_Instructions to follow:_
An exact reproduction is needed of every line from the beginning of the data down to and including the line that contains "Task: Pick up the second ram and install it", minus the pictures.

_Given data:_
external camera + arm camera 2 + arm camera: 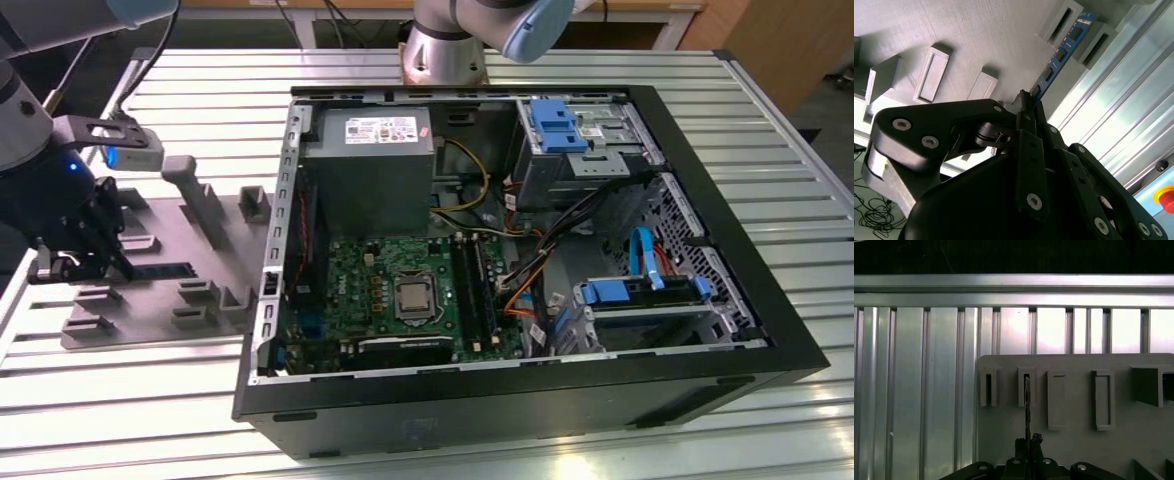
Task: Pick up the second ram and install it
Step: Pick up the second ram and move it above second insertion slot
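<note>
Looking along the gripper (1030,102) in the second wrist view, we see its jaws pinching the near end of the ram (1060,54), whose long axis runs straight ahead of them into a slot of the grey tray (150,218) at the exterior view's left. It is a thin blue board with dark chips.

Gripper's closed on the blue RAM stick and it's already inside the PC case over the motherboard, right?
No. The gripper is closed on the second ram, but outside the PC case. The exterior view shows it at the gray holder tray on that view's left, and the second wrist view shows the stick's far end sitting in the tray's holder.
</note>
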### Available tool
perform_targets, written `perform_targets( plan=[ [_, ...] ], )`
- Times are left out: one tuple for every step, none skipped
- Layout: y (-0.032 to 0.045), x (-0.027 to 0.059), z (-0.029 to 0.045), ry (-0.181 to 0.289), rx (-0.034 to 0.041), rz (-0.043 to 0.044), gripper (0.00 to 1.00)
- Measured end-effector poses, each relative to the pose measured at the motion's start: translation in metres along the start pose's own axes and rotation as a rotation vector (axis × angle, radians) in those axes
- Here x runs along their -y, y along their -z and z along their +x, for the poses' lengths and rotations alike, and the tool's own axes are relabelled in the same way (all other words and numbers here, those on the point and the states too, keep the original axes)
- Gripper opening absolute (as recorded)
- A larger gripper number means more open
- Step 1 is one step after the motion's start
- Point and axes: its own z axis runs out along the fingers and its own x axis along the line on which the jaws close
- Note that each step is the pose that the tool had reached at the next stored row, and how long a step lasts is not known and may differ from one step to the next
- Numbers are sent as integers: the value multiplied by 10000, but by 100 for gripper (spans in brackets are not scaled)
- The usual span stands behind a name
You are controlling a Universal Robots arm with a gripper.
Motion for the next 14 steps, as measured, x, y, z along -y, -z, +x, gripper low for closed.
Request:
perform_targets(
  plan=[
    [9, 0, 0, 0, 0, 1, 14],
    [18, 0, 1, 0, 0, 0, 14],
    [27, 0, 1, 0, 0, 1, 14],
    [35, 0, 2, 0, 0, 1, 14],
    [39, 0, 2, 0, 2, 3, 14],
    [46, 1, 2, 0, 1, 1, 14],
    [52, 0, 2, 0, 0, 1, 14],
    [57, 1, 3, 0, 1, 2, 14],
    [62, 1, 3, 0, 1, 2, 14],
    [65, 1, 3, 0, 2, 2, 14],
    [67, 1, 3, 0, 1, 3, 14],
    [69, 1, 3, 0, 2, 3, 14],
    [72, 0, 3, 0, 1, 1, 14],
    [75, 1, 3, 0, 1, 1, 14]
  ],
)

_Reply to the exercise:_
external camera + arm camera 2 + arm camera: 
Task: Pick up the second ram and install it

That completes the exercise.